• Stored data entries
= = = =
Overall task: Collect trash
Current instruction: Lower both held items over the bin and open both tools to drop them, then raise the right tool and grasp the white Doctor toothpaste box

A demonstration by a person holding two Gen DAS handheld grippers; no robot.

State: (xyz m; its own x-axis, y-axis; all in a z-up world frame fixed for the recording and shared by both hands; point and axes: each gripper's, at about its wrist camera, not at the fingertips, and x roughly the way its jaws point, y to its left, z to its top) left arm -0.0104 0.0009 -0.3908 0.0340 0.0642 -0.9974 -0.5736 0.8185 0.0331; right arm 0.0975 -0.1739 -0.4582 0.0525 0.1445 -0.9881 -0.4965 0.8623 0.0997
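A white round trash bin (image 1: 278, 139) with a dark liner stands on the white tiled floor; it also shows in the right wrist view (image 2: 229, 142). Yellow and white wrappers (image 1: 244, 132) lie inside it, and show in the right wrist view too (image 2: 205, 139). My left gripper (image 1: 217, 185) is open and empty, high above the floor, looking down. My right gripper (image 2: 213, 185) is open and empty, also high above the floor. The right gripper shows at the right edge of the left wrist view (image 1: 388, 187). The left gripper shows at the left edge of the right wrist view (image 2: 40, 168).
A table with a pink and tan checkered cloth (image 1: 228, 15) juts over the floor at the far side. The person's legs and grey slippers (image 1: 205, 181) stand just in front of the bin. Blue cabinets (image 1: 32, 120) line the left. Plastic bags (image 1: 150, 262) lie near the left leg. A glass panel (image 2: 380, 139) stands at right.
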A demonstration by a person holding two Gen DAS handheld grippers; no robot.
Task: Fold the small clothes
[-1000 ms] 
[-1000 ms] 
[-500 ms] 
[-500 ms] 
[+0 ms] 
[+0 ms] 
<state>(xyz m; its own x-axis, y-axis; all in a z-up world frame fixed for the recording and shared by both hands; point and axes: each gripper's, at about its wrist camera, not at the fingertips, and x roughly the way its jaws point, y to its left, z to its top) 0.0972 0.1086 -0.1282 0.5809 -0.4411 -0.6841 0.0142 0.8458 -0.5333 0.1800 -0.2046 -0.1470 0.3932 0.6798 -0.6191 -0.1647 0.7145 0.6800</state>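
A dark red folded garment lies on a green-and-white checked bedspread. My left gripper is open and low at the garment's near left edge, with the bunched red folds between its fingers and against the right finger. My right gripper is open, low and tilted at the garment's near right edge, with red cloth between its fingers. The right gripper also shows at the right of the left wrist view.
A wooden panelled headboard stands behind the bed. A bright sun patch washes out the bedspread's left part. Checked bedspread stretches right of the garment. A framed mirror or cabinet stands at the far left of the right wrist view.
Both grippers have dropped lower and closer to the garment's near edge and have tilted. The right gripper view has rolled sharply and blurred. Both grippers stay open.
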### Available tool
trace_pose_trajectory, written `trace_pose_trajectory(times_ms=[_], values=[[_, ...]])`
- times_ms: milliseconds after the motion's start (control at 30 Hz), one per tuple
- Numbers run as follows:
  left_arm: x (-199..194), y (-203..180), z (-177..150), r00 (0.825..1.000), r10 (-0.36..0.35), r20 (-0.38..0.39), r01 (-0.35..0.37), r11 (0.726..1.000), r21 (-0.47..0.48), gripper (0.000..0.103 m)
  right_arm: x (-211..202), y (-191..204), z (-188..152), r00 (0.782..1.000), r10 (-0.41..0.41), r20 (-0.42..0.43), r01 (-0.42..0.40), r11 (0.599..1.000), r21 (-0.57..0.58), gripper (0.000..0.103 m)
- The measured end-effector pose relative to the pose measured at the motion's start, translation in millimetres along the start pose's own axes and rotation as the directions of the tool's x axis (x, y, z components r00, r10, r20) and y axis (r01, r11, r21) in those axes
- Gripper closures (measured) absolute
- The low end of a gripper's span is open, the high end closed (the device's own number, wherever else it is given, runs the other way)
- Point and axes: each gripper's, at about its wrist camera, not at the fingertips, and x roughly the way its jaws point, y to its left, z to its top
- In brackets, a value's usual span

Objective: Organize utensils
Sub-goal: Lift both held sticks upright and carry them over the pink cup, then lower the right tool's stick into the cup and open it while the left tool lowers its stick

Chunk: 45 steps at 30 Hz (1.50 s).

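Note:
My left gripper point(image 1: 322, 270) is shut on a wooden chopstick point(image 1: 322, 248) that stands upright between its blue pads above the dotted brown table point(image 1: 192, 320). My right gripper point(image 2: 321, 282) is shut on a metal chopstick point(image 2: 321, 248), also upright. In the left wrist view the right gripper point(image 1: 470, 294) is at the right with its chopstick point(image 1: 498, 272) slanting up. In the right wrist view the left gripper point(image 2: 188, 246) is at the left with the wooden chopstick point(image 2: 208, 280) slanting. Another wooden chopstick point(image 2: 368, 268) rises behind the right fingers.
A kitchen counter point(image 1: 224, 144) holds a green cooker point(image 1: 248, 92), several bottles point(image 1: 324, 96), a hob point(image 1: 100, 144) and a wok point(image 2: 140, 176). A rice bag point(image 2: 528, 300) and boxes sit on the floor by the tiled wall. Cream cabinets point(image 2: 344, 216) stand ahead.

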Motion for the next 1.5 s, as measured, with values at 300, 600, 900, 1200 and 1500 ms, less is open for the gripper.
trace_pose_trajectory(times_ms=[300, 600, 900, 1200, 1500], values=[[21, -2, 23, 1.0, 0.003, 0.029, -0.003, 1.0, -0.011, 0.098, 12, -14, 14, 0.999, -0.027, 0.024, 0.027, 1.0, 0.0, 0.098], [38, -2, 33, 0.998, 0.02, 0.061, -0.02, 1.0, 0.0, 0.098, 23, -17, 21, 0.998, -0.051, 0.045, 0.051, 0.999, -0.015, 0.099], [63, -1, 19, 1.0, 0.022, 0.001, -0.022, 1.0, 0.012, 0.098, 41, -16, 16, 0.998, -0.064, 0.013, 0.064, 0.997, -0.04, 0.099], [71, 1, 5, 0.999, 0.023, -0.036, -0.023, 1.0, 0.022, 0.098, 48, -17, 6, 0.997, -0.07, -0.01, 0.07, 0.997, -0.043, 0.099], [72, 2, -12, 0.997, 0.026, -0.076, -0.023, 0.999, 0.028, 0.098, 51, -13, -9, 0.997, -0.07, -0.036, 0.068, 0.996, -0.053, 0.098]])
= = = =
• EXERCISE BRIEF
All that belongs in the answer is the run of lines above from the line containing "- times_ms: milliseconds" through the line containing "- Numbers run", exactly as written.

• OUTPUT
- times_ms: milliseconds after the motion's start (control at 30 Hz), one per tuple
- Numbers run as follows:

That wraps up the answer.